(Data for the task Opens)
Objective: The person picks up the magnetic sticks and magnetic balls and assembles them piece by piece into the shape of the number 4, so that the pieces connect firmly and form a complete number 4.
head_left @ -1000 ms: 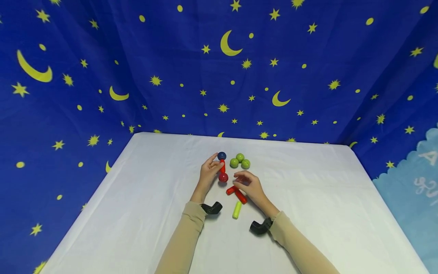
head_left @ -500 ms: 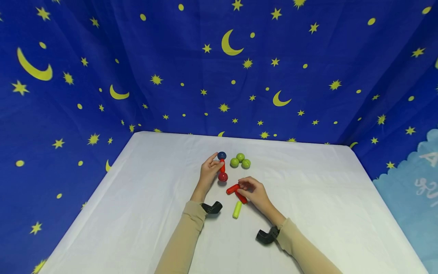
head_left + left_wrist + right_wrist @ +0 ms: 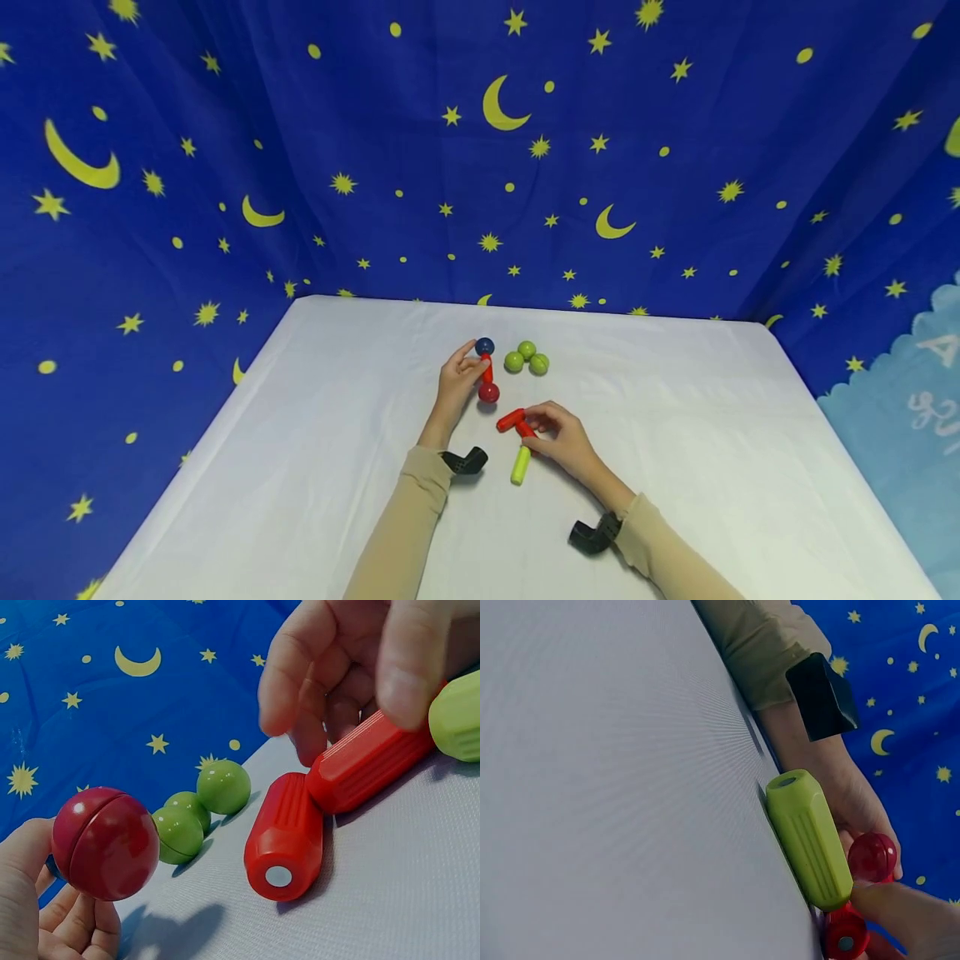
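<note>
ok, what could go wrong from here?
If the right hand lifts the red stick beneath it, the second red stick and yellow-green stick, both close by, could shift. The red ball on the held stick in the left hand might come off if bumped. The round green balls could roll.

On the tabletop (image 3: 315, 517), whose far edge meets the curtain (image 3: 420, 167), the trio of balls (image 3: 527, 353) sits closest to that edge, about midway between the far corners, one ball behind the other two. Just left of them is the held rod (image 3: 487, 368), the left hand (image 3: 455, 385) on its left side; the far ball (image 3: 485, 346) is at its end toward the far edge, the near ball (image 3: 489, 392) at the opposite end. Nearer than these, the left rod (image 3: 511, 419) touches the middle rod (image 3: 526, 430) at its right. The right hand (image 3: 564, 435) is at the middle rod's right. Just before that rod lies the front rod (image 3: 521, 465).
</note>
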Tool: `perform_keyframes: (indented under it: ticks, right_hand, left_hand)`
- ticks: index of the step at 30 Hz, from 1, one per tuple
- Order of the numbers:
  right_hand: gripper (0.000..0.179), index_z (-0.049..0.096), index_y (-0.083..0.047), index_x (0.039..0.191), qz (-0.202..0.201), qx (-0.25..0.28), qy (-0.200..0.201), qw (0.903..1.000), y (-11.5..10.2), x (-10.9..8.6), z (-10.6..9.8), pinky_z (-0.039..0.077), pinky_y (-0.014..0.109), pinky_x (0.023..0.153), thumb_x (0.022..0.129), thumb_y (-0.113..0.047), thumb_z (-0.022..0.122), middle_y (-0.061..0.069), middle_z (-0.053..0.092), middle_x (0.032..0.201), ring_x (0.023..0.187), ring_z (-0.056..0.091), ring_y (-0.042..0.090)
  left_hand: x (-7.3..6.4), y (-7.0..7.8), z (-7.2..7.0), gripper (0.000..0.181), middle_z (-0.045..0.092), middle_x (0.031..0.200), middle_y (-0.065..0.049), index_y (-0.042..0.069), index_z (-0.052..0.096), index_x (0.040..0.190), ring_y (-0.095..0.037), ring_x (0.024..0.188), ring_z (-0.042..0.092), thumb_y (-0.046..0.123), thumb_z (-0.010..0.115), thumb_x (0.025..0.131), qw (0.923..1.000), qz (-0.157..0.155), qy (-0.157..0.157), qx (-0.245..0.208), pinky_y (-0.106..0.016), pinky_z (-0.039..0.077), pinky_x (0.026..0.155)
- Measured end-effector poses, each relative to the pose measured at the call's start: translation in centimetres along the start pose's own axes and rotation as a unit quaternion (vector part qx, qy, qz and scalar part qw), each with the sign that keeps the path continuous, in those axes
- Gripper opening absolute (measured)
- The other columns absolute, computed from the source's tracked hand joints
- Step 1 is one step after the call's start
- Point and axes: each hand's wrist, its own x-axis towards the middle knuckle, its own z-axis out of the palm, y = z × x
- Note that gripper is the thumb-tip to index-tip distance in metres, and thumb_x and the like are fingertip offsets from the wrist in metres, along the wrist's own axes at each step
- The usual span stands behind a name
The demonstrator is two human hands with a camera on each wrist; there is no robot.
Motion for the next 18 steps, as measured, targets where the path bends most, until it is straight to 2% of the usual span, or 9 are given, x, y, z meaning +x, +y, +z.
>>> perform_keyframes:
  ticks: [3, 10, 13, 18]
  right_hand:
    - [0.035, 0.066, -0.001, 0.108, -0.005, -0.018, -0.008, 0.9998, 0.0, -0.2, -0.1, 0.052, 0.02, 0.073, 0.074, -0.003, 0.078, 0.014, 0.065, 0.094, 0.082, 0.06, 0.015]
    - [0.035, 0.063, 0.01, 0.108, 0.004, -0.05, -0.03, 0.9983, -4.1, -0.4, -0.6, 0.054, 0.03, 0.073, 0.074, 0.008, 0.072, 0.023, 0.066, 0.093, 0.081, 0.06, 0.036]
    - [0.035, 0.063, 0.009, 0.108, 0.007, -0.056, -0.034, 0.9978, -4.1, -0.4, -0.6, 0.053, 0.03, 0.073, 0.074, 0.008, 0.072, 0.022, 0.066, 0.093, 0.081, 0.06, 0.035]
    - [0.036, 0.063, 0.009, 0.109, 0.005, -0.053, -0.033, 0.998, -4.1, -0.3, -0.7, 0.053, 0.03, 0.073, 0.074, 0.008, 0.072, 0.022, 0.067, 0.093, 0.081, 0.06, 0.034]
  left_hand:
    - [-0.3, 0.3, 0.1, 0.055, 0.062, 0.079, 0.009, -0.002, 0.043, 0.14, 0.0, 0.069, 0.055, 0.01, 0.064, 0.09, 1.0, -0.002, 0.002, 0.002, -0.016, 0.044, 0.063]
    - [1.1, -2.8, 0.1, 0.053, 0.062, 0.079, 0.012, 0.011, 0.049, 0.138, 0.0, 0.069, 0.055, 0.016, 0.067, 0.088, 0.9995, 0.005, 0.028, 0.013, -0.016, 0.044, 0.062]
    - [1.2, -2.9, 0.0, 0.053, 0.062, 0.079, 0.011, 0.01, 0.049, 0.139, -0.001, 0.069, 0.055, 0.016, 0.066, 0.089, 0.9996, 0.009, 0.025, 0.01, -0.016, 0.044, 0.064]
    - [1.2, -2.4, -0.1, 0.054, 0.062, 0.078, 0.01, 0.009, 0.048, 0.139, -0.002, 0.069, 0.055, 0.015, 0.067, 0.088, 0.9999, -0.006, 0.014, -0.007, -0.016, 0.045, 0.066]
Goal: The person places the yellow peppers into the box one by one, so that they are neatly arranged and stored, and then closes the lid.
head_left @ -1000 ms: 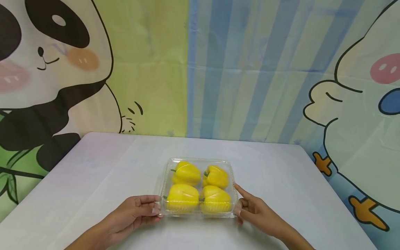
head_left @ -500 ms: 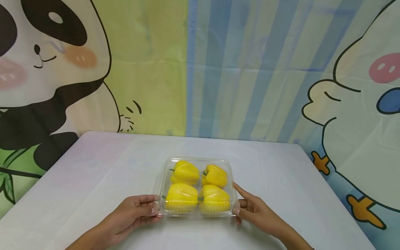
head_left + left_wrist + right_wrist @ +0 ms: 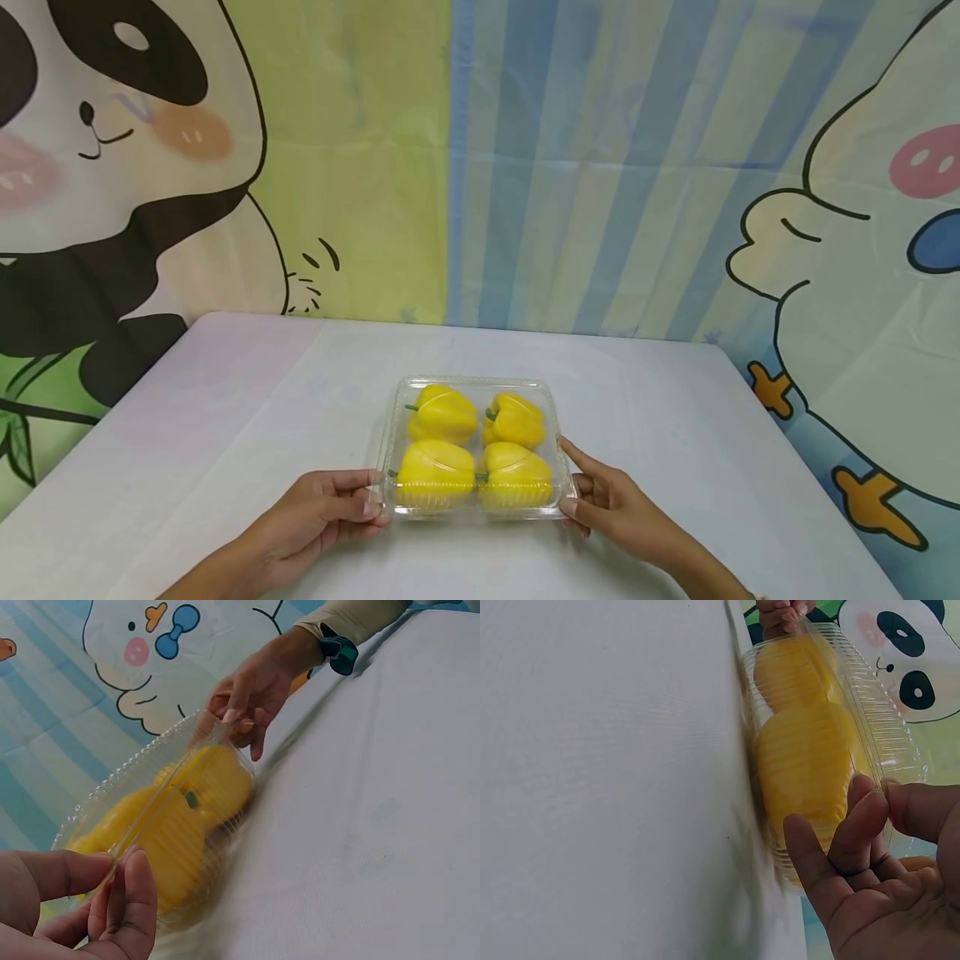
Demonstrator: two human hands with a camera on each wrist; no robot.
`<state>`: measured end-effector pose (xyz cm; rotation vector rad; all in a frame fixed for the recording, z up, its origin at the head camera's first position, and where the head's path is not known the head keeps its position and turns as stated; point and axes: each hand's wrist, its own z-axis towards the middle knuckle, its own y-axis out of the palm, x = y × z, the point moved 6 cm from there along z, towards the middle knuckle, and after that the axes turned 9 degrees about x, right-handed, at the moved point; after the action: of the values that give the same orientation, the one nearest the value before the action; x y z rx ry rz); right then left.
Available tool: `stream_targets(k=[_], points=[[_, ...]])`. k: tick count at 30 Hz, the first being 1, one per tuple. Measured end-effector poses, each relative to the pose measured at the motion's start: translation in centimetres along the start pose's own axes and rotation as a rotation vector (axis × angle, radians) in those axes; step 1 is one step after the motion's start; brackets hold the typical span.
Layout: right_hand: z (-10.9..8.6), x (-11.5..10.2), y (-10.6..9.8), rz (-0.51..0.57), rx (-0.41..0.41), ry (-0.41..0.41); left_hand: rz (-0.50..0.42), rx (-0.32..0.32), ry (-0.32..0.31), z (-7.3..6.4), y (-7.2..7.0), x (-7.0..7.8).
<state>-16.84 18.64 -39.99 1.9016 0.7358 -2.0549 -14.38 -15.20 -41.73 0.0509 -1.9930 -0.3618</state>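
Observation:
A clear plastic clamshell container (image 3: pixel 474 382) stands on the table with several yellow bell peppers (image 3: pixel 442 414) inside, laid out in two rows. Their short green stems point left in the head view. My left hand (image 3: pixel 318 517) pinches the container's near left corner between thumb and fingers. In the left wrist view, the thumb (image 3: pixel 75 871) lies on the flange where lid and base meet. At the near right corner my right hand (image 3: pixel 615 510) pinches the same flange, its index finger stretched along the side. The lid lies down over the peppers.
A white cloth covers the table (image 3: pixel 300 408). Behind it hangs a curtain (image 3: pixel 570 167) printed with a panda, stripes and a white cartoon animal. A dark band (image 3: pixel 339 651) circles the right wrist.
The hands keep their hold on the container, which stays nearly in place. The whole head view shifts only slightly.

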Motion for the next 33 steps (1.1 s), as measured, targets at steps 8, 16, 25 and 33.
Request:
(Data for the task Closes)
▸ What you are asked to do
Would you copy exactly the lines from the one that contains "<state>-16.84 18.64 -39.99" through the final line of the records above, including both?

▸ Result
<state>-16.84 18.64 -39.99 1.9016 0.7358 -2.0549 -14.38 -15.20 -41.73 0.0509 -1.9930 -0.3618</state>
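Observation:
A clear plastic clamshell container (image 3: pixel 474 382) stands on the table with several yellow bell peppers (image 3: pixel 442 414) inside, laid out in two rows. Their short green stems point left in the head view. My left hand (image 3: pixel 318 517) pinches the container's near left corner between thumb and fingers. In the left wrist view, the thumb (image 3: pixel 75 871) lies on the flange where lid and base meet. At the near right corner my right hand (image 3: pixel 615 510) pinches the same flange, its index finger stretched along the side. The lid lies down over the peppers.
A white cloth covers the table (image 3: pixel 300 408). Behind it hangs a curtain (image 3: pixel 570 167) printed with a panda, stripes and a white cartoon animal. A dark band (image 3: pixel 339 651) circles the right wrist.
The hands keep their hold on the container, which stays nearly in place. The whole head view shifts only slightly.
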
Motion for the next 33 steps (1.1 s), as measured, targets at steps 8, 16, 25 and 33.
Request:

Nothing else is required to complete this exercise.